We, first, ran models to investigate if Location had an effect on the relative status of semantics vs. grammatical form class (Location and Condition with interaction) or on general looking patterns (Location and Condition without interaction). However, the model with the interaction between Location and Condition did not improve model fit from the model without the interaction (χ² (4) = 7.40, p = .11), which did not improve model fit from the model with Condition as the only fixed effect (χ² (2) = 0.70, p = .71). This suggests that Location did not affect the relative status of semantic vs. grammatical form class cue nor general looking patterns among the participants in the current study.

c Group level analysis (research question 1)

Given the above, we fitted the model to examine any effect of Condition (G–S–, G–S+ vs. G+S+) across all HSs from different locations (research question 1). Table 2 presents the model output. This model, together with models with different reference levels for Condition, revealed:

• a significant difference between the G+S+ condition and the G–S+ condition;

• no difference between the G–S+ condition and the G–S– condition; and

• a significant difference between the G+S+ condition and the G–S– condition (Estimate = 1.31, 95% CI [0.55, 2.07], SE = 0.39, z = 3.37, p < .001).

Table 2.

The model with Condition (G–S–, G–S+ vs. G+S+) as the fixed effect.

Term	Estimate	CI	SE	Statistic	p-value
Intercept	–0.15	[–0.69, 0.40]	0.28	–0.52	.60
G–S–	–0.43	[–1.18, 0.31]	0.38	–1.15	.25
G+S+	0.87	[0.11, 1.63]	0.39	2.25	.02

Notes. glmer(comp_AOI ~ Condition + (1|Participant) + (1|Trial), data = ., family = binomial).

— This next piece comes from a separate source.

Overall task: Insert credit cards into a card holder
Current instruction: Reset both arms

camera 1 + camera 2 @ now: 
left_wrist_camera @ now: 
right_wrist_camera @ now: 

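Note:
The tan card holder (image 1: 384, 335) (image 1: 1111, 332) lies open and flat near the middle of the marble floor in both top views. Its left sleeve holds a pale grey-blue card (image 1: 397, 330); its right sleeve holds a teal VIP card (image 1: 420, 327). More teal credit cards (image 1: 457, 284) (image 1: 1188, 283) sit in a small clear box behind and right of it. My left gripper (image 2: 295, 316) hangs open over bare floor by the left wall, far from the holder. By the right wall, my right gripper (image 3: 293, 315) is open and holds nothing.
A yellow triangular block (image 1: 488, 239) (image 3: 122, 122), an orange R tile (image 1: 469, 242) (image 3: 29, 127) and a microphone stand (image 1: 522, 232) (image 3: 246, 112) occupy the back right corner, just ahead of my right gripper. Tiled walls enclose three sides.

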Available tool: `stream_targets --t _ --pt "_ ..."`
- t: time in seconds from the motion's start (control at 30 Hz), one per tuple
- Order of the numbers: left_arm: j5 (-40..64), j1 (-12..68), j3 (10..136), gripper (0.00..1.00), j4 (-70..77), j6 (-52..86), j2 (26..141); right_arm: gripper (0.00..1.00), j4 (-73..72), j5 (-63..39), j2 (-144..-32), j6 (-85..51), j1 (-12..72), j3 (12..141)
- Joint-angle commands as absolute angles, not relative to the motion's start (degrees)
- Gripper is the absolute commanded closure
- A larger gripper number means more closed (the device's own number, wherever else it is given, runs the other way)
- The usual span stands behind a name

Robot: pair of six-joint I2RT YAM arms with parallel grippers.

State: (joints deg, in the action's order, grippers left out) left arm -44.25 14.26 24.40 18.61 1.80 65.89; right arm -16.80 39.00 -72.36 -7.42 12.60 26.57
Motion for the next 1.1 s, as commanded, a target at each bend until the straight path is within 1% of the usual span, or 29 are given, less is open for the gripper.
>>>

d Individual differences analysis (research question 2)

To operationalize individual differences in the relative use of semantic over grammatical form class information (or vice versa) in processing classifiers, we selected performance differences between the G–S– condition and the G–S+ condition and between the G–S+ condition and the G+S+ condition respectively. Precisely, more looks to the G–S+ condition over the G–S– condition was taken to indicate that participants used the semantic information whereas more looks to the G+S+ condition over the G–S+ condition was taken to reflect the use of grammatical form class. Therefore, the reference level for Condition was set to G–S+. To account for the factors modulating performance differences between conditions, interaction terms between Condition and language background factors were the critical information.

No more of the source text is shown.